294 views Asked by At

I wrote the following code in VS Code and ran it to set file attribute. It seemed to have run successfully, but when I checked the value, the text was not correct. Is Unicode string supported for file extended attributes? If so, how can I fix the code below?

#include <stdio.h>
#include <sys/xattr.h>

int main()
{
    printf("ねこ\n");
    ssize_t res = setxattr("/mnt/cat/test.txt", "user.dog"
    , "ねこ", 2, 0); /*also tested 4 and 8*/
    printf("Result = %lu\n", (unsigned long)res);
    return 0;    
}

Programme output

ねこ
Result = 0

Reading attribute

$ getfattr test.txt  -d
# file: test.txt
user.dog=0s44E=
1

There are 1 answers

0
phuclv On BEST ANSWER

Obviously ねこ can't be stored in 2 bytes.

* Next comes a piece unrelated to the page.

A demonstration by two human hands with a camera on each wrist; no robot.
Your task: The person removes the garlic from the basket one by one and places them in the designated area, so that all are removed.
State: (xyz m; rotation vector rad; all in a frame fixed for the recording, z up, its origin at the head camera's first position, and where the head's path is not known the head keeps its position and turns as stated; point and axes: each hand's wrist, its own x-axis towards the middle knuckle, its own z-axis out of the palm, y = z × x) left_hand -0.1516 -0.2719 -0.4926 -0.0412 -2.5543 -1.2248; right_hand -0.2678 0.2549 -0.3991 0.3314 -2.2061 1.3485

The characters are U+306D and U+3053, encoded in UTF-8 as E3 81 AD E3 81 93 so length must be set to 6. If you did that you'll see that getfattr test.txt -d outputs

user.dog=0s44Gt44GT

That's because -d doesn't what format the data is in and just dumps it as binary. The 0s prefix means that the data is in base64 as stated from the manpage:

  • -d, --dump

    • Dump the values of all matched extended attributes.
  • -e en, --encoding=en

    • Encode values after retrieving them. Valid values of en are "text", "hex", and "base64". Values encoded as text strings are enclosed in double quotes ("), while strings encoded as hexidecimal and base64 are prefixed with 0x and 0s, respectively.

Just plug 44Gt44GT into any base64 decoder or run echo 44Gt44GT | base64 --decode and you'll see the correct string printed out. To see the string directly from getfattr you need to specify the format with -e text

$ getfattr -n user.dog -e text test.txt
# file: test.txt
user.dog="ねこ"